Роман трогает машину и косится через зеркальце на пассажирку: девушка спокойно снимает капюшон, убирает со лба мокрые от водяной пыли волосы. Странное чувство внезапно окатывает его сердце, Роману кажется, что он ее где-то встречал, даже больше – хорошо знал и чуть ли не любил безумно вот эту нежную родинку на левой щеке, на краю ямочки.
– Как вас зовут?– торопливо спрашивает он.
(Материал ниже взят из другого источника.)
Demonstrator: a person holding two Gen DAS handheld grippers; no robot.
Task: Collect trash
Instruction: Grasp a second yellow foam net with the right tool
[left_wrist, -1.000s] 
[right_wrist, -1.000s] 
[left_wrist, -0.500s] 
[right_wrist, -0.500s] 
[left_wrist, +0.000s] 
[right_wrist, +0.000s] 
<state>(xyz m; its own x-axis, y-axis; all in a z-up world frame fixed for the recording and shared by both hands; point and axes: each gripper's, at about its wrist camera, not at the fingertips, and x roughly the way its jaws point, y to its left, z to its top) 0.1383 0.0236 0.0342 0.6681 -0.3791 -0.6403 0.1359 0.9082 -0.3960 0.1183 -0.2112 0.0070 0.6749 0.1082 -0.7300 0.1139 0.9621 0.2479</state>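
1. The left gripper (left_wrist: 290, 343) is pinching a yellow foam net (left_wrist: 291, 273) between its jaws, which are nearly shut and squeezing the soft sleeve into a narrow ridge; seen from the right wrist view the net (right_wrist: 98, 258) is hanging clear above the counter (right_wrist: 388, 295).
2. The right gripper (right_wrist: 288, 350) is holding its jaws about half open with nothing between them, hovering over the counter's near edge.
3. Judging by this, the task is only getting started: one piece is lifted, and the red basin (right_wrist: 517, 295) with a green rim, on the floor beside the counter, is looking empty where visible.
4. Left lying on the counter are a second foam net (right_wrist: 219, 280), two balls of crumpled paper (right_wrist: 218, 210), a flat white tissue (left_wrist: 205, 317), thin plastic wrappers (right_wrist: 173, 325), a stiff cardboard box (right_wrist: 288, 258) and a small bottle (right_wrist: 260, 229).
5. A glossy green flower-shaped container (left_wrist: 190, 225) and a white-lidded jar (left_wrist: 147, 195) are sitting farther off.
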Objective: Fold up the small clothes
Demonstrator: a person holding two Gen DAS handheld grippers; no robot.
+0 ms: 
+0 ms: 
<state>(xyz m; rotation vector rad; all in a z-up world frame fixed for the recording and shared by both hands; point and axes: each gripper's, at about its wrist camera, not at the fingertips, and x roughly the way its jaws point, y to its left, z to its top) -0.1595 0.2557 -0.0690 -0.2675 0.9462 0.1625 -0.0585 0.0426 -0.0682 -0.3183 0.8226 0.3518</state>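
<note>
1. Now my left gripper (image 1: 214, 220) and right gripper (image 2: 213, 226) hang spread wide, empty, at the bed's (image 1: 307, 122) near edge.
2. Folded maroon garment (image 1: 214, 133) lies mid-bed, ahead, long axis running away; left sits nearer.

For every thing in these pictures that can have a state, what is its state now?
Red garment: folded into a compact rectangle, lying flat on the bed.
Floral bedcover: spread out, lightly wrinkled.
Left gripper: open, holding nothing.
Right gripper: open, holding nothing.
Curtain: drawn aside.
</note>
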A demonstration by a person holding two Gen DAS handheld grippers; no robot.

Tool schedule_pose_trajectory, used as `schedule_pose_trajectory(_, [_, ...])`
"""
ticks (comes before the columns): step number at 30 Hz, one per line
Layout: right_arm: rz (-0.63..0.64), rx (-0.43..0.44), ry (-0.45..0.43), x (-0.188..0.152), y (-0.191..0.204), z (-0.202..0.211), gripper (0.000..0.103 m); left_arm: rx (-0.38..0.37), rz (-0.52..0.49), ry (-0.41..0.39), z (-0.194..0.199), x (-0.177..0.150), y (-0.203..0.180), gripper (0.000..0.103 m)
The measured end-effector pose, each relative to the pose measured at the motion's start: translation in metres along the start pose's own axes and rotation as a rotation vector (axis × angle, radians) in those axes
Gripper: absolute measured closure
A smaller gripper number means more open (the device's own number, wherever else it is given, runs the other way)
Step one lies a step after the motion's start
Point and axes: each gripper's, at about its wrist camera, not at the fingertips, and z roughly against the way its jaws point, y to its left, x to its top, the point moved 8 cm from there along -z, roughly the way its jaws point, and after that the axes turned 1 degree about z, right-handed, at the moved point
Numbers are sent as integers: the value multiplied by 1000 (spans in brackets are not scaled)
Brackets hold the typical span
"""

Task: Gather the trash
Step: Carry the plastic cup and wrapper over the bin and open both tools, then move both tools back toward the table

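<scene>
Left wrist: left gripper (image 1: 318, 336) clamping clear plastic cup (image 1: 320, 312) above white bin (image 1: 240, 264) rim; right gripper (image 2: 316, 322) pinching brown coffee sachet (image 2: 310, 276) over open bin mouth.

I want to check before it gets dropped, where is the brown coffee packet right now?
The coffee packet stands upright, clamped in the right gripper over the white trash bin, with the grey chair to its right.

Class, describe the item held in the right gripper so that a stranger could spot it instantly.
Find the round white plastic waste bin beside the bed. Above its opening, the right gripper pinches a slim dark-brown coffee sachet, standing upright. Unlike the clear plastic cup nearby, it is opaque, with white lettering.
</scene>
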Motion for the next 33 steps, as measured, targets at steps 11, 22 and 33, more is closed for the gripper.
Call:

– Давайте не будем, а? – хмуро отвечает вопросом на вопрос пассажирка, отвергая малейшие попытки знакомства.
«Что ж, не будем».
Машина летит в серую капель. Взад-вперед по стеклу тоскливо снуют «дворники». Вот его обгоняет мощный БМВ с посольским номерным знаком, и в боковое стекло летит грязь. Девушка молча уткнулась в окно, ей холодно, и она дует на озябшие пальцы. Как назло, у Романа барахлит «печка», и он сам ежится от холода.
– Смотрите, бабочка,– вдруг оживает незнакомка.
Действительно, в машину залетела какая-то фантастическая живучая октябрьская золотая бабочка и сейчас отчаянно колотится о лобовое стекло. Роман пытается поймать трепетный комочек свободной рукой, но бабочка перелетает назад и уже бьется о заднее стекло.
Девушка снова хмуро смотрит на дорогу. Роман то и дело украдкой взглядывает на нее через зеркальце. Волнение постепенно проходит, стук сердца слабеет, неясное воспоминание гаснет, словно тающие следы на морском берегу… кто-то босиком пробежал по самой кромке, а прибой тотчас слизнул узкий след.
Машина исчезает за поворотом.
Моросящий дождь набирает силу. По голым кустам акаций вдоль обочины пробегает осенняя судорога. Сырая ворона низко летит над шоссе в поисках убежища. Начинает темнеть.